Recently, I've been listening to the box set of Christian Zacharias playing the concertos.










This set includes nos. 5,6,8,9,& 11-27 plus the concertos for two pianos. I can't say that there was a single concerto that I didn't find marvelous. Mozart's concertos are one of those bodies of work (like Bach's cantatas or the WTC, among others) that I return to again and again. Having heard dozens of different performers and orchestras play these concertos I find that no. 20 remains my personal favorite... but I listen with great pleasure... again and again... to nos. 9, 14 and 17 onward.


----------



## Art Rock

"Most important", "best", "personal favorite" - if you want a fruitful discussion you might want to define the difference between these terms. I know what a personal favorite means (and I would probably go for 20 or 21, possibly 23), but the rest I have no clue.


----------



## hpowders

Piano and other concertos:


Sinfonia Concertante for Violin and Viola in E Flat Major.

Clarinet Concerto in A Major.

Violin Concertos 3 in G Major and 4 in D Major.

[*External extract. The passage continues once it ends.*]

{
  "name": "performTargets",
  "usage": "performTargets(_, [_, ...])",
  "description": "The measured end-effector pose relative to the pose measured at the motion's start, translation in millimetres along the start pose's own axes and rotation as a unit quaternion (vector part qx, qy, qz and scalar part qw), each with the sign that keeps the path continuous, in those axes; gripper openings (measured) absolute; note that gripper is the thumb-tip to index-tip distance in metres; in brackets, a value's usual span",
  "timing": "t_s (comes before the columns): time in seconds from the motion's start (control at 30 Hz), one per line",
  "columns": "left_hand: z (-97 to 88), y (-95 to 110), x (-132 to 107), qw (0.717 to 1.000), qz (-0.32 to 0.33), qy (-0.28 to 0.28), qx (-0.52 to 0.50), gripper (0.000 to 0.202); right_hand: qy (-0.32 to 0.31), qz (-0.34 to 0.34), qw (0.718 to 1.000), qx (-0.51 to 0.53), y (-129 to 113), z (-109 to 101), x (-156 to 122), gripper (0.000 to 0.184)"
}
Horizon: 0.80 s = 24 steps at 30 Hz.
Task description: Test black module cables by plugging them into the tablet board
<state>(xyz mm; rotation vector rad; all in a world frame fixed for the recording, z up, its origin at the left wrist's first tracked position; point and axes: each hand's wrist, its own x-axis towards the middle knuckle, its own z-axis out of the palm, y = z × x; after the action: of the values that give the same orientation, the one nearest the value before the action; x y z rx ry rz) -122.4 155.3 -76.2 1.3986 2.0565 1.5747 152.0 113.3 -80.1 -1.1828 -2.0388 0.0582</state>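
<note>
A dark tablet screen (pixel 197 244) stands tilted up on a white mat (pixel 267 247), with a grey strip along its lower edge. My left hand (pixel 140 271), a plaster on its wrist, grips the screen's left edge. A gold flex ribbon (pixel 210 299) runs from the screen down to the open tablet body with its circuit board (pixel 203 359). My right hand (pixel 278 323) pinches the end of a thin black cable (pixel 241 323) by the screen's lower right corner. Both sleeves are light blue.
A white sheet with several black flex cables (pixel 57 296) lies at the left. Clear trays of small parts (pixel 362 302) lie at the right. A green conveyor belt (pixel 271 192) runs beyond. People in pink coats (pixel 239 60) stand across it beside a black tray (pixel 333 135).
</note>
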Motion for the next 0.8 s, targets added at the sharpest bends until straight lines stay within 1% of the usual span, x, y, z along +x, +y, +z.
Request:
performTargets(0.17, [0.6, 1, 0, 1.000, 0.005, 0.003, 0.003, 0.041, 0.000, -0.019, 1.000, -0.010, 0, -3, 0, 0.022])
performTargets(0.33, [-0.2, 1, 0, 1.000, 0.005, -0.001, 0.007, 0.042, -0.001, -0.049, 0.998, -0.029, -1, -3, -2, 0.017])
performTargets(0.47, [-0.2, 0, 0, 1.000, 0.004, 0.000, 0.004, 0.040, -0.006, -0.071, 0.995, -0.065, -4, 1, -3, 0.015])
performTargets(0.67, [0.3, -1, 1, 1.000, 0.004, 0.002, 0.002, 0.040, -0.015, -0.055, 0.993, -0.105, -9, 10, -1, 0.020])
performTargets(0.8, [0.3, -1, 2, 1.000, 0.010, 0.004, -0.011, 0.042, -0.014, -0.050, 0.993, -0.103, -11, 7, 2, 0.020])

Horn Concertos 3 and 4, both in E Flat Major.

Oboe Concerto in C Major.

Piano Concertos 12 in A Major, 15 in B Flat Major, 20 in D minor, 21 in C Major, 23 in A Major, 24 in C minor, 25 in C Major, 27 in B Flat Major.


----------



## Janspe

I'm going to limit myself to five concertos:

E-flat major, K.271
D minor, K.466
E-flat major, K.482
A major, K.488
C minor, K.491

I'm also quite fond of the very first concerto (D major, K.175) and the C major, K.415 and the G major, K.453. I do enjoy listening to all of them, to be honest...


----------



## lluissineu

I'll just say my favourite one Is n. 20. Why? Don't know... It simply Is.


----------



## Bettina

lluissineu said:


> I'll just say my favourite one Is n. 20. Why? Don't know... It simply Is.


Mine too. I love it because of its dark, dramatic character. You and I are in good company...it was one of Beethoven's favorite concertos (in fact, he loved it so much that he wrote cadenzas for it).

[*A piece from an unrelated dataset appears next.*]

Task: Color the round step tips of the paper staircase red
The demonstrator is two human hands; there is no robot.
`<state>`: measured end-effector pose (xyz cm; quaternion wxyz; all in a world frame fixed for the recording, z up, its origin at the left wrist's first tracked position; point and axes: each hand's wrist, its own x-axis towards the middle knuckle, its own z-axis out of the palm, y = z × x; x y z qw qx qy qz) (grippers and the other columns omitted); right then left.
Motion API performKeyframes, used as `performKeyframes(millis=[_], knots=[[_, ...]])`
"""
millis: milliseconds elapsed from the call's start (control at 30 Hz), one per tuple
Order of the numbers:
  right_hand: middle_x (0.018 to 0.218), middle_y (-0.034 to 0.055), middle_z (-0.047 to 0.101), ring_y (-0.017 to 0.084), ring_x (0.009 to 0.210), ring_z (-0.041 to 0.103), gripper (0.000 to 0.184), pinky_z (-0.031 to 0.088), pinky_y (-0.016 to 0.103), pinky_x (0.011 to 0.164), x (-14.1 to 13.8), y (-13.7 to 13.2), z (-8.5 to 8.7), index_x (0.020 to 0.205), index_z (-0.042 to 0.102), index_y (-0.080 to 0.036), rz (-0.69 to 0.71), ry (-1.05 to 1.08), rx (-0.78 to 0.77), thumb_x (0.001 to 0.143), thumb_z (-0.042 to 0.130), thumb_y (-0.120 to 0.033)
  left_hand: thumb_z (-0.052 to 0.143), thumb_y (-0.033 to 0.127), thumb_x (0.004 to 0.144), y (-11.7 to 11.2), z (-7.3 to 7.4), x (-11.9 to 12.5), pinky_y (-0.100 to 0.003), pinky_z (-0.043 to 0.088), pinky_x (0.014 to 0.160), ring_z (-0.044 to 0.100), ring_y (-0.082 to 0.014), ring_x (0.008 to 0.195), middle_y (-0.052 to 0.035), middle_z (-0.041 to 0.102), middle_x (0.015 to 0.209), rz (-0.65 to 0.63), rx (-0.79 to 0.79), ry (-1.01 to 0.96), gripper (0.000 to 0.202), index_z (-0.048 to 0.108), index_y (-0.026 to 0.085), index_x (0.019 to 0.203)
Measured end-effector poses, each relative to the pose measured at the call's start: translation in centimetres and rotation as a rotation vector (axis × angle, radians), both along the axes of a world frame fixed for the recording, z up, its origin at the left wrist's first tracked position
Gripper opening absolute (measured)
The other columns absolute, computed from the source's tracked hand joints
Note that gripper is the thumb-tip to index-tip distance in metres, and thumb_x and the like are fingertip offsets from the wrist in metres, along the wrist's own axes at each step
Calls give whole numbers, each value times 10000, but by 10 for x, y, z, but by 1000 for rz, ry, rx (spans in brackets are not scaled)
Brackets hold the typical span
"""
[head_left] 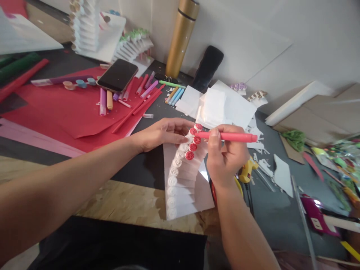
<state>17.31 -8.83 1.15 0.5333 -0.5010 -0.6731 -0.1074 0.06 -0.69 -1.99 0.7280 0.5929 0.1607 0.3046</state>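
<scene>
My right hand [226, 157] grips a red marker pen [236, 137], its tip touching the swirl-shaped tops near the far end of a white paper staircase model [182, 176]. Along the model's curved edge runs a row of white rosettes [174, 171]; several at the far end are coloured red [190, 155]. My left hand [165, 135] pinches the model's far end between thumb and fingers, beside the red rosettes. Some of its fingertips are hidden behind the model. The model rests on a white sheet [204, 202] at the table's front edge.
Red paper [67, 108], a phone [118, 75] and several markers [102, 101] lie at the left. Behind stand a gold bottle [181, 41] and a black case [208, 67]. White sheets [210, 107], a yellow glue gun [247, 169] and a purple power strip [317, 215] are rightward.
</scene>
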Motion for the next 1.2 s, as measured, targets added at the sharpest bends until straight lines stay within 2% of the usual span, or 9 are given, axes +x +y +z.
performKeyframes(millis=[267,567,800,1000,1200], knots=[[704,-43,581,87,636,560,45,479,261,633,0,0,0,861,594,-215,-6,-9,-4,898,572,-227,708,193,817,-1,-2,0,-357,521,908,661,-234,1074,-94,715,1051,-1,2,-4,481,630,169,1291],[712,-41,621,91,610,600,96,483,263,606,2,2,-1,872,606,-211,-31,57,-22,919,550,-273,718,186,802,0,-1,1,-349,537,866,686,-238,1027,-109,734,1046,5,0,-18,486,643,156,1281],[725,-21,626,116,663,629,114,513,297,652,3,1,-1,874,610,-203,-6,148,-16,922,551,-288,680,140,823,1,-4,-1,-313,523,886,657,-218,1102,-125,674,1277,-69,-9,-74,507,613,189,1323],[726,-33,619,102,671,596,49,496,269,637,-2,-4,5,845,599,-208,37,-21,5,887,578,-221,673,145,811,3,-6,-1,-355,508,898,662,-213,1000,-106,706,1094,-83,25,-49,538,593,186,1341],[750,-23,648,116,731,622,20,495,274,650,-3,-5,6,854,602,-201,62,-66,-17,872,593,-200,673,135,787,2,-4,-1,-345,509,874,654,-202,969,-97,704,1072,-57,23,-34,539,606,180,1320]])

Do you have a favorite recording of No. 20? My favorite is Argerich/Abbado.


----------



## Animal the Drummer

If I may answer that, Brendel as always is excellent in no.20 but my personal favourite of all is Richard Goode conducting the Orpheus Chamber Orch.from the piano. I prefer his cadenza for the finale to Beethoven's!


----------



## Aurelian

The slow movement of #17 is exceptional. I also like #20-24. I find #25 relatively weak.


----------



## DaveM

Interesting how often the #20 is mentioned. It is my personal favorite. IMO, it is different from any other Mozart concerto in that it anticipated early romanticism and/or mid-late Beethoven. It is like no other piano concerto of the period. I've never heard a good explanation why it is so different from his own concertos written before and after the #20.


----------



## Chronochromie

DaveM said:


> Interesting how often the #20 is mentioned. It is my personal favorite. IMO, it is different from any other Mozart concerto in that it anticipated early romanticism and/or mid-late Beethoven. It is like no other piano concerto of the period. I've never heard a good explanation why it is so different from his own concertos written before and after the #20.


Sturm und Drang, etc.


----------



## Olias

Personal favorites would be 17, 20, 21, and 24


----------



## TwoFlutesOneTrumpet

Seems like a lot of us have the same favorites. The two that stand out for me are 20 and 24. Incidentally, 24 was admired by a couple of giants too.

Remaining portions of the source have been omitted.